◆ Task instructions
Your answer should be the exact lines of the data below from the one containing "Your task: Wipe" through the one containing "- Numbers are"; please include nothing else.

◆ The records
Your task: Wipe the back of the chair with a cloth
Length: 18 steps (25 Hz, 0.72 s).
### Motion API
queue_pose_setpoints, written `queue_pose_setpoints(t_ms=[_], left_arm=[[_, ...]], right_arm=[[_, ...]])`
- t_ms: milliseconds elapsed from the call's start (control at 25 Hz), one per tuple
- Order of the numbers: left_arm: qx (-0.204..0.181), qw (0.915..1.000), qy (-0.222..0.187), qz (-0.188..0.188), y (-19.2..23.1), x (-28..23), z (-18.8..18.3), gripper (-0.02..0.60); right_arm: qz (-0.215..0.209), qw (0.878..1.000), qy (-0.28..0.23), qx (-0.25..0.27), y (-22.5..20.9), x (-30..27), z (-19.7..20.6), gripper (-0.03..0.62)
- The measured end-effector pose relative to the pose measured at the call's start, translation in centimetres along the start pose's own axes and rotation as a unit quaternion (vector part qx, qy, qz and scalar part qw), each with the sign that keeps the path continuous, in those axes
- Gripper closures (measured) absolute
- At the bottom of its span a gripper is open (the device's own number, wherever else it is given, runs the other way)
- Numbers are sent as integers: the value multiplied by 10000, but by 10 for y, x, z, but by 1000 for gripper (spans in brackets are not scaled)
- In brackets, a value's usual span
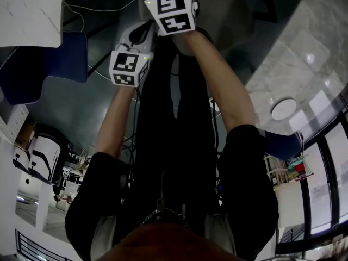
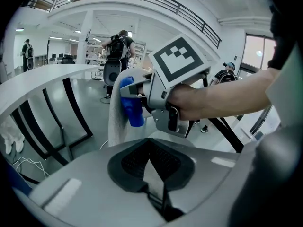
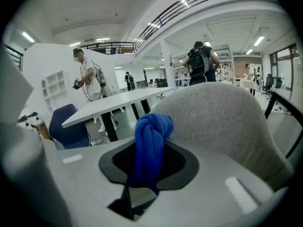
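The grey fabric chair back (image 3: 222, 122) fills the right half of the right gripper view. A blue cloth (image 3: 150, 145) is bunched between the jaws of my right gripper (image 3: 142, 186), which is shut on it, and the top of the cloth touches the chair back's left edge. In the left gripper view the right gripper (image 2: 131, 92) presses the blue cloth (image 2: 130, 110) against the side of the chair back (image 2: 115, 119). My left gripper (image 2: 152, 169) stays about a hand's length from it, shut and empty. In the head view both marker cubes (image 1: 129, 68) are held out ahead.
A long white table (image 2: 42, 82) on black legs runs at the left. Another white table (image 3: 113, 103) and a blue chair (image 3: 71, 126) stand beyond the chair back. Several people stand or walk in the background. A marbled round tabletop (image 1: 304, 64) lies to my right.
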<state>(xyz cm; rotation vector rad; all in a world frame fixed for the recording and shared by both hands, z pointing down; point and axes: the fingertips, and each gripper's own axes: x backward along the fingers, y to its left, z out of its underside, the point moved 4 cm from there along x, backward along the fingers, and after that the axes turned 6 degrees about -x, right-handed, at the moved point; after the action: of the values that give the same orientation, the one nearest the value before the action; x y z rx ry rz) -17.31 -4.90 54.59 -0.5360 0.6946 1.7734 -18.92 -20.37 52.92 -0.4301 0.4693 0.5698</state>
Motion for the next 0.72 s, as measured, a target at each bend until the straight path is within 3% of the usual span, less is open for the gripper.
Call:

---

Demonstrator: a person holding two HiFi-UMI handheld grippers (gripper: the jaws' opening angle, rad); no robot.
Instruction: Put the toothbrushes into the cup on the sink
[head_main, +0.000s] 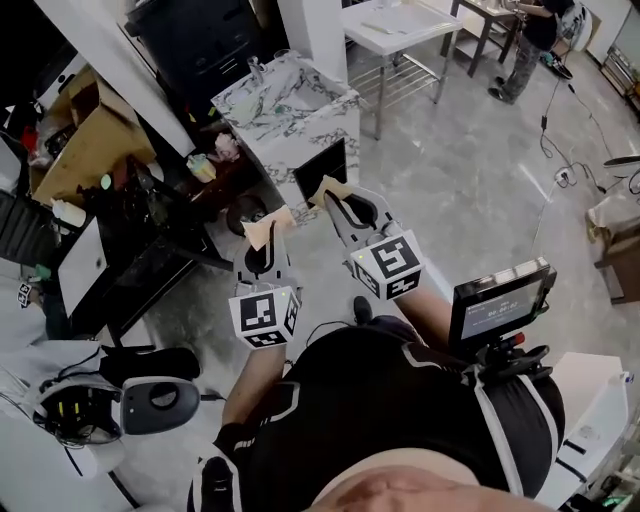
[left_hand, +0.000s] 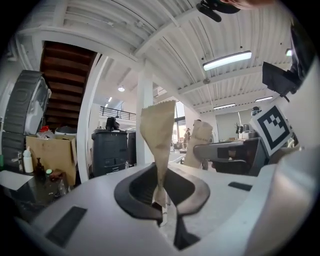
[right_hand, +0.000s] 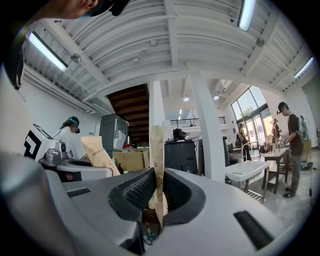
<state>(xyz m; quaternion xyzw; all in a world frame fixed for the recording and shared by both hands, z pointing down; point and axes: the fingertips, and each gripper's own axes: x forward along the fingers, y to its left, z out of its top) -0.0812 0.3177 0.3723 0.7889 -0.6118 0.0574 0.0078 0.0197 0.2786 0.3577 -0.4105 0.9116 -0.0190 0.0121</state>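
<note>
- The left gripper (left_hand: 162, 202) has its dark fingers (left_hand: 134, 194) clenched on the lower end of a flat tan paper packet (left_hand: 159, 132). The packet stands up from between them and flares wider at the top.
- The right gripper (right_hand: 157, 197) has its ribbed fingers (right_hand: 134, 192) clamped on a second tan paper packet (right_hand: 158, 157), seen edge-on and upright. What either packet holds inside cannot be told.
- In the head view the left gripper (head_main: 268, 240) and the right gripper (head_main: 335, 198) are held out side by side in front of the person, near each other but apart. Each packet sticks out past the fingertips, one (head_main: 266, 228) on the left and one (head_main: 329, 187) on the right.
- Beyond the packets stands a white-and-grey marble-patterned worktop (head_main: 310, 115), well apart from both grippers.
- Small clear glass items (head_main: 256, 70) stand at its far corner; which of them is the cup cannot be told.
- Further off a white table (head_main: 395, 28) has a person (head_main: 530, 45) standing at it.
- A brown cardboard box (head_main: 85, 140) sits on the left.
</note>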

◆ Exercise output
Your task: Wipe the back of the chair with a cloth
Length: 18 steps (25 Hz, 0.72 s).
### Motion API
queue_pose_setpoints, written `queue_pose_setpoints(t_ms=[_], left_arm=[[_, ...]], right_arm=[[_, ...]])`
- t_ms: milliseconds elapsed from the call's start (control at 25 Hz), one per tuple
- Order of the numbers: left_arm: qx (-0.204..0.181), qw (0.915..1.000), qy (-0.222..0.187), qz (-0.188..0.188), y (-19.2..23.1), x (-28..23), z (-18.8..18.3), gripper (-0.02..0.60); right_arm: qz (-0.215..0.209), qw (0.878..1.000), qy (-0.28..0.23), qx (-0.25..0.27), y (-22.5..20.9), x (-30..27), z (-19.7..20.6), gripper (-0.03..0.62)
- The measured end-effector pose relative to the pose measured at the call's start, translation in centimetres along the start pose's own axes and rotation as a unit quaternion (vector part qx, qy, qz and scalar part qw), each with the sign that keeps the path continuous, in those axes
- Gripper closures (measured) absolute
- At the bottom of its span a gripper is open (the device's own number, wherever else it is given, runs the other way)
- Numbers are sent as integers: the value multiplied by 10000, but by 10 for y, x, z, but by 1000 for gripper (spans in brackets are not scaled)

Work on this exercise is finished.